YOUR OBJECTIVE =>
The output is the lines below from the one with "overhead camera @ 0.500" through the one with "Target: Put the", both included, printed exactly and with no other line.

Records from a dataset
---*---
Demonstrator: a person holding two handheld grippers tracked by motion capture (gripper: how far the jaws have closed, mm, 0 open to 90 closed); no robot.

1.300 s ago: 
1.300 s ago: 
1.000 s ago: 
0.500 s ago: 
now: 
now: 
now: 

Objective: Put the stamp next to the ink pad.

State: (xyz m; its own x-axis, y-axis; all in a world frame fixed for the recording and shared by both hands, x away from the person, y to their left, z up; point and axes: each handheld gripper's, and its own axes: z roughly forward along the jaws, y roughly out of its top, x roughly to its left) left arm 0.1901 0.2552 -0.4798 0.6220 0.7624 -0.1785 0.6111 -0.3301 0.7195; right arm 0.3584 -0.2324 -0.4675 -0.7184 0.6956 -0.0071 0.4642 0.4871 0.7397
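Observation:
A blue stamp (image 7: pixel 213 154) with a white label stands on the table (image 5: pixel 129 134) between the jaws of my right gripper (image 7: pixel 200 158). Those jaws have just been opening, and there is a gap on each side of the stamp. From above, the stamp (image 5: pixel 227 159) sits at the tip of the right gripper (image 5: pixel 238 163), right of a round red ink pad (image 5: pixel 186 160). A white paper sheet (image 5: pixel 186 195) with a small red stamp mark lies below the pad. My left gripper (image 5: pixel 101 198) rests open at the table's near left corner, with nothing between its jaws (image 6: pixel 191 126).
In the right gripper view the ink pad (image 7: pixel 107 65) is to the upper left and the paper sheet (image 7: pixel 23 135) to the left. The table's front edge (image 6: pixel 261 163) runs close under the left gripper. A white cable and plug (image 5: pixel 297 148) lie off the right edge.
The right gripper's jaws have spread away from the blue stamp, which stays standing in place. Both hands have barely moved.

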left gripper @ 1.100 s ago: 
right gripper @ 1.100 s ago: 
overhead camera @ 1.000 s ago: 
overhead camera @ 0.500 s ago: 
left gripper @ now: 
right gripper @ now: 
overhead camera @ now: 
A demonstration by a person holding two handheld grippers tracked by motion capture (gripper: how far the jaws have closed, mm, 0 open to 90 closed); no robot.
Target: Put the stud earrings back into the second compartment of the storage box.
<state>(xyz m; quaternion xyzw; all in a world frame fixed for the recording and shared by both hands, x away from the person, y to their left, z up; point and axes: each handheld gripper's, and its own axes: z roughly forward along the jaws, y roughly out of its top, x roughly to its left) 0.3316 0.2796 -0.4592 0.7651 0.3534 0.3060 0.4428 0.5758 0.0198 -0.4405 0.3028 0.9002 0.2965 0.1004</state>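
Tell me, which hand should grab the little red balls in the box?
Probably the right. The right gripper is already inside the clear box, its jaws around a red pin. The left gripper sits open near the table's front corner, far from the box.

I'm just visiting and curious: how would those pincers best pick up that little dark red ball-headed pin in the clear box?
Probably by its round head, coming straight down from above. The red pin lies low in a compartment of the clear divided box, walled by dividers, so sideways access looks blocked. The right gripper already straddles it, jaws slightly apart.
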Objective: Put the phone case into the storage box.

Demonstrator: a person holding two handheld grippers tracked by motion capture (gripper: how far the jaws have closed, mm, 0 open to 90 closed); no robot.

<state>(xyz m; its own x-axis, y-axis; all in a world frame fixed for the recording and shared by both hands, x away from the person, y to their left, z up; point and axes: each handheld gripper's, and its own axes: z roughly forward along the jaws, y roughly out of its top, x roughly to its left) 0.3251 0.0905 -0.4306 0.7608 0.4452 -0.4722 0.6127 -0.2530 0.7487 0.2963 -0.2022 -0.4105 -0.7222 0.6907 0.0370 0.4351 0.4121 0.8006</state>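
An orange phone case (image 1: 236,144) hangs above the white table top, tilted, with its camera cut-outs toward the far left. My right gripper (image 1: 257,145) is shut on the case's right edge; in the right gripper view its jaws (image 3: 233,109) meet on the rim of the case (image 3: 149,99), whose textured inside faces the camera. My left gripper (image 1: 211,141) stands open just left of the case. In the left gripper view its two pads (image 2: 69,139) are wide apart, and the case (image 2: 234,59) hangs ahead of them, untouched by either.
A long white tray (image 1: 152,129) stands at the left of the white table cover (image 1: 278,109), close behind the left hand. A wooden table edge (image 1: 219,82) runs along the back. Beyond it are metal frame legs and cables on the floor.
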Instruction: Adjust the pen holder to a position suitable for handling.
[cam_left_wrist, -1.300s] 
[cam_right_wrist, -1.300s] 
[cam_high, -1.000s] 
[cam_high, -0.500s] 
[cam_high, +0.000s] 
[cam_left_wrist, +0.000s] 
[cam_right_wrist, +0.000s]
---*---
RESULT =>
overhead camera @ 0.500 s ago: 
left gripper @ now: 
right gripper @ now: 
overhead camera @ now: 
A demonstration by a person holding two handheld grippers tracked by motion capture (gripper: how far the jaws have closed, mm, 0 open to 90 closed); no robot.
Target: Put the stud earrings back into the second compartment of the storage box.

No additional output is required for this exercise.